OS Research Fellow - Evaluation & Infrastructure, MultiNet

Remote - Part-Time
In:

Manifold Research Group tackles ambitious, high-impact research problems that traditional institutions overlook—those too engineering-intensive for academia and too exploratory for industry. Inspired by coordinated research models like ARPAs and FROs, we coordinate focused, cross-functional teams and a large asynchronous research contributor pool to systematically pursue and deliver paradigm-shifting science and technology.

MultiNet v2.0: Cross-Domain Multimodal Benchmarking

MultiNet v2.0 is a next-generation benchmark designed to test whether multimodal models truly understand tasks across fundamentally different action domains, or simply overfit to specific interfaces.

We construct puzzle environments where agents must perceive, reason about causal structure, plan, and act.

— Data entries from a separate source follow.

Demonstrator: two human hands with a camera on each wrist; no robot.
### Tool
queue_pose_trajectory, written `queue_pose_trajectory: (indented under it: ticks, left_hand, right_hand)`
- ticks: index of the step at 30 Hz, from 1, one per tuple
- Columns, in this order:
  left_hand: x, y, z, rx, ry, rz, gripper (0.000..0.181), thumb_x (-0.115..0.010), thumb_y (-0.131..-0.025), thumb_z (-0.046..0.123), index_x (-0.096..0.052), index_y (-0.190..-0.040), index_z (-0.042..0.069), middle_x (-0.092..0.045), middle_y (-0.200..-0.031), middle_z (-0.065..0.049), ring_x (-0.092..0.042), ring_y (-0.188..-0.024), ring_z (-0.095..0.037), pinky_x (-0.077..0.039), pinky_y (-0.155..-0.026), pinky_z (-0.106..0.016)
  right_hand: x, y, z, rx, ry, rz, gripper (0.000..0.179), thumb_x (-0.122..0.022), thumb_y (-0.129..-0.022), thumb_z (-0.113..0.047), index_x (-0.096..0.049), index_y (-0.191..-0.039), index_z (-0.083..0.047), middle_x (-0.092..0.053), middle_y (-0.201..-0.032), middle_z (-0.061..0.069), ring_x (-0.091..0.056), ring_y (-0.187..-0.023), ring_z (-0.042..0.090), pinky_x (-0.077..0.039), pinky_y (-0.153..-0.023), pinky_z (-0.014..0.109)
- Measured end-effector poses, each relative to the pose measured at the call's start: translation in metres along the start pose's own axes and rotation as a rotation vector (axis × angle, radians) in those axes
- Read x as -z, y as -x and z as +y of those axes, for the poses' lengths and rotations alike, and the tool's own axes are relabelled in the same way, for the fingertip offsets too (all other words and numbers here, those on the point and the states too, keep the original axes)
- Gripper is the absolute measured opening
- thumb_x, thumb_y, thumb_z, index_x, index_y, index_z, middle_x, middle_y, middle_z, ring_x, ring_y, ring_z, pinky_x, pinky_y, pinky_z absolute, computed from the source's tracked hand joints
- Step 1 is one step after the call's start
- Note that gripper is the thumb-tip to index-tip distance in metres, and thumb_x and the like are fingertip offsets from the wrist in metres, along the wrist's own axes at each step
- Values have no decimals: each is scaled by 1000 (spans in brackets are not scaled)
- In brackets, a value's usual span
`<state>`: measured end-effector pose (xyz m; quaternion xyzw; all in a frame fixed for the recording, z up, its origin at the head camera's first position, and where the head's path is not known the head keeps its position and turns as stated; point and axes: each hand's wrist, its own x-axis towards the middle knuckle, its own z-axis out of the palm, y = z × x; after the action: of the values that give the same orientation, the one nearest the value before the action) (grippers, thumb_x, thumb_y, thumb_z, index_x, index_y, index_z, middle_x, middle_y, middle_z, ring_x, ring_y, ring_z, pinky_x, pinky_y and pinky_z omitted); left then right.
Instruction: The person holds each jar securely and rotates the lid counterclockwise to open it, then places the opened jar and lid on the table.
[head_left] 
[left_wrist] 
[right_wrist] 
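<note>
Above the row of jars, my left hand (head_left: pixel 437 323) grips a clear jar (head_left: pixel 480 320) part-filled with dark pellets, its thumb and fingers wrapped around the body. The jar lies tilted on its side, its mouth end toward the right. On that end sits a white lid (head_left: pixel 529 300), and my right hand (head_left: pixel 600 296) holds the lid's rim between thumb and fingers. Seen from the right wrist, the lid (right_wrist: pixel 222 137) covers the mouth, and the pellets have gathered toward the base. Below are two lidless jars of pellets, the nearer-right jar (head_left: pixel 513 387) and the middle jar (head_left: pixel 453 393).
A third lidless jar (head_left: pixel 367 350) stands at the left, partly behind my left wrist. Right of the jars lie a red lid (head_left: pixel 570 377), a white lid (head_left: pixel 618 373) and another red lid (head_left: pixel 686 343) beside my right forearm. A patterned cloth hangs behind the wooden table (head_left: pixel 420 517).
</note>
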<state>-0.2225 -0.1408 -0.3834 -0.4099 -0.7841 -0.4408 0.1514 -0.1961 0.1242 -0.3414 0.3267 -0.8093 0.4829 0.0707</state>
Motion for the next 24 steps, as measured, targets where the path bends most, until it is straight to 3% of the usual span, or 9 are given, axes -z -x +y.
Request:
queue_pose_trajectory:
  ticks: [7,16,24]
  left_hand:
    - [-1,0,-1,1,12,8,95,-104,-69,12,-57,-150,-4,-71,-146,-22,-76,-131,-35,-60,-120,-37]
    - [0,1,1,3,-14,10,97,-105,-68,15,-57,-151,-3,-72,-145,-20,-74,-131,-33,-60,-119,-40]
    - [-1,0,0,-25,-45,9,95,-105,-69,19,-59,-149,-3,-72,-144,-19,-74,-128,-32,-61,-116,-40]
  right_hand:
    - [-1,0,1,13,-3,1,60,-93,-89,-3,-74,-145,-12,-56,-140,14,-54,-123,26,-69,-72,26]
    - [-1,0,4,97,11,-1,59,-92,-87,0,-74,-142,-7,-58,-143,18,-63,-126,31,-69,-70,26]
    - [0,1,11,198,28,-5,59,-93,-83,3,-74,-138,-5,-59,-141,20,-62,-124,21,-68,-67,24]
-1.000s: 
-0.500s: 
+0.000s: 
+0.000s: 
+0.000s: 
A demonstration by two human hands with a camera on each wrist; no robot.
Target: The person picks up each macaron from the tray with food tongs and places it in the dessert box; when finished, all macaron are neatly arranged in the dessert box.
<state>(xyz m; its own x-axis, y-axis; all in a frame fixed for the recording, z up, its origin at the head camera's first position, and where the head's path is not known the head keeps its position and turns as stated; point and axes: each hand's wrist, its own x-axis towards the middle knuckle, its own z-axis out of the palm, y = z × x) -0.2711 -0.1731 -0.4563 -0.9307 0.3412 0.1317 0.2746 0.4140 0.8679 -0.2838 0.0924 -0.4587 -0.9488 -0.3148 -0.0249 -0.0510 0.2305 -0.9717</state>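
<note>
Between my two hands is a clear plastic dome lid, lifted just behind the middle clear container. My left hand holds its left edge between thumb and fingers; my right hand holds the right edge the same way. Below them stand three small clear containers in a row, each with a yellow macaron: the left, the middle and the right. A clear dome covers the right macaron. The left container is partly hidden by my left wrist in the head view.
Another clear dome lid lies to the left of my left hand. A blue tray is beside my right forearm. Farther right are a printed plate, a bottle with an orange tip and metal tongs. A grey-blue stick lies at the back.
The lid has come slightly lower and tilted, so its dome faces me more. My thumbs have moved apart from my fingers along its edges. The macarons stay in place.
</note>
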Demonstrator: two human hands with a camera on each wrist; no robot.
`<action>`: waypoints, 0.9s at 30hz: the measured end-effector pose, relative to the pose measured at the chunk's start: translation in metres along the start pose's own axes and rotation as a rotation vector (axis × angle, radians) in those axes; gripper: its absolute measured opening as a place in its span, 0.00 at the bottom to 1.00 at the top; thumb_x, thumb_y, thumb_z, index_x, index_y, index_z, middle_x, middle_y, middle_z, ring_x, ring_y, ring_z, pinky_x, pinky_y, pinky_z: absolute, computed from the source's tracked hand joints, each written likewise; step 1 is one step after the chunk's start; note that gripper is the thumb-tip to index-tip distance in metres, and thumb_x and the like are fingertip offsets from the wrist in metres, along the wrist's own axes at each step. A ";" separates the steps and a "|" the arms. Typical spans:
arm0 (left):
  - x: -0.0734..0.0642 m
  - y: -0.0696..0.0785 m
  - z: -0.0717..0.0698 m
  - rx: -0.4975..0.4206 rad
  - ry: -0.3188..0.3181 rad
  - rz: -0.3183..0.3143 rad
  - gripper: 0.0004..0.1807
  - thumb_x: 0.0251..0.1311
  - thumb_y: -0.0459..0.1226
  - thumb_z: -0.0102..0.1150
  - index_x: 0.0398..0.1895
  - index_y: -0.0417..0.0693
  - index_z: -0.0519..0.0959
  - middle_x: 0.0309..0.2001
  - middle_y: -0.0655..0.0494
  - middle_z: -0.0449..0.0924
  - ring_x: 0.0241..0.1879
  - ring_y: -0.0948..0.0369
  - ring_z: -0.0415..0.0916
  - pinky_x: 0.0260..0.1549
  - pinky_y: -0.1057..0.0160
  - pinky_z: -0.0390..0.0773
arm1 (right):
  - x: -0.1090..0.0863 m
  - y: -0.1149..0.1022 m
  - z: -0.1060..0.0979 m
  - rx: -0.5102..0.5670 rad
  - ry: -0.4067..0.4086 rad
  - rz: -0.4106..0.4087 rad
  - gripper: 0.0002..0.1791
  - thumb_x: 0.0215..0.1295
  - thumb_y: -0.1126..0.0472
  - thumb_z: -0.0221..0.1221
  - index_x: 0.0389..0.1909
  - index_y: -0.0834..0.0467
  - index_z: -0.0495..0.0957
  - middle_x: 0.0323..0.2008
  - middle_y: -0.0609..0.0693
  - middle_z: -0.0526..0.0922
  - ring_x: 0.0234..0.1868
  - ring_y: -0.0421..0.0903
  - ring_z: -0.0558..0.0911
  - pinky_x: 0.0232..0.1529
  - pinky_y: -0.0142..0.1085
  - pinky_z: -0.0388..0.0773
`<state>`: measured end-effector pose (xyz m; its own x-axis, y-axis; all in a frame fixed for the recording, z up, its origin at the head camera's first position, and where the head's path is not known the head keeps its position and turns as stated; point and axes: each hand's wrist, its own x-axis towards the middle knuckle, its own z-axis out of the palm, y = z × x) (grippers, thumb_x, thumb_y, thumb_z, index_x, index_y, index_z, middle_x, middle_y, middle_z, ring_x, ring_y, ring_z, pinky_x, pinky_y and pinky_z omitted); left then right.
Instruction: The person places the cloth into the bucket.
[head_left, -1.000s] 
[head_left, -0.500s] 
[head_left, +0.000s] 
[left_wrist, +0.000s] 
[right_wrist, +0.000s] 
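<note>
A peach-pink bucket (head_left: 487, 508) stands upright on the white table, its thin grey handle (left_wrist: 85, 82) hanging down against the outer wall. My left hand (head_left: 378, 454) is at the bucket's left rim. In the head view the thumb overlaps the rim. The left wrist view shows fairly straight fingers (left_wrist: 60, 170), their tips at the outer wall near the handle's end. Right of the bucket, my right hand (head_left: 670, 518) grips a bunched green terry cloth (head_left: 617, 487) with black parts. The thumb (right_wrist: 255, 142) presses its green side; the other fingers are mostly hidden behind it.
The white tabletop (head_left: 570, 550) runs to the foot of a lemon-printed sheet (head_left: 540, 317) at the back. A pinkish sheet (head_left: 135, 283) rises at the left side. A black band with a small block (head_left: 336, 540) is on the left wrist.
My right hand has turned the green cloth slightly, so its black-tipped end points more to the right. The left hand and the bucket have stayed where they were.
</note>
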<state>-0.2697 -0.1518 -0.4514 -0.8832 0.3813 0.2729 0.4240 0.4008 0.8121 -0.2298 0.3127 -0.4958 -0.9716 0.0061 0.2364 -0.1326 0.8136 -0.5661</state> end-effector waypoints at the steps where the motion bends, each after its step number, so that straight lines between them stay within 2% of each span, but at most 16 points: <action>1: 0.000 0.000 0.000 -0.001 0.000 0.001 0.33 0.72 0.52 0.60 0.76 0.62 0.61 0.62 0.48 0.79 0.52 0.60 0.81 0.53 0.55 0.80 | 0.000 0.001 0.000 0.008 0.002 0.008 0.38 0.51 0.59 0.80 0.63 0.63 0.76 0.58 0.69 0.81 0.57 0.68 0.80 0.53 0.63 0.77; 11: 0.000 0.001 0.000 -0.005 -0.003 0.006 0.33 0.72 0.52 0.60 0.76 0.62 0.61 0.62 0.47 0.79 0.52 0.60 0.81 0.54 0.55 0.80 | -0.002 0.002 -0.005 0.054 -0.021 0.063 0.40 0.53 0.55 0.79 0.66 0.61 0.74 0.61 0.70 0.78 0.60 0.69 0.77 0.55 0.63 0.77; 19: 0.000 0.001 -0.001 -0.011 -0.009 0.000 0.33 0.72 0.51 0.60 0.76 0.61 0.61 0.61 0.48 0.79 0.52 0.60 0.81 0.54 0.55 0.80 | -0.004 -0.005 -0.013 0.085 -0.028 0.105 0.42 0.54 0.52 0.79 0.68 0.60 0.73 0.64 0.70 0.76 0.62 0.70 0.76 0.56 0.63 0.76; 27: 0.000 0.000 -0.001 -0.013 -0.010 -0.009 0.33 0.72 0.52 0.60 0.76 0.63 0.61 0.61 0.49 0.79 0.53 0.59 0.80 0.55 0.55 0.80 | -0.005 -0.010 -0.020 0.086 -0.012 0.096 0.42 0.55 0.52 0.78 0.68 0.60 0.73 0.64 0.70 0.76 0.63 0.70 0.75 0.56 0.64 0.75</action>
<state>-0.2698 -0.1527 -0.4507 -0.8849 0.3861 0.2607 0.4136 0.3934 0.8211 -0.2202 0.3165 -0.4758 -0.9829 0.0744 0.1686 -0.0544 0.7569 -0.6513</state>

Each task is presented across multiple action domains, including discrete grid environments, 3D physics simulations, and natural language interfaces. The task semantics remain identical, while the interface changes.

This allows us to directly measure whether models generalize across action spaces. Success across domains indicates real understanding; failure reveals interface-specific overfitting.

The Role

OS Team members form the core of Manifold Research Group. As an OS Research Fellow, you will contribute to building the evaluation and infrastructure layer for MultiNet v2.0.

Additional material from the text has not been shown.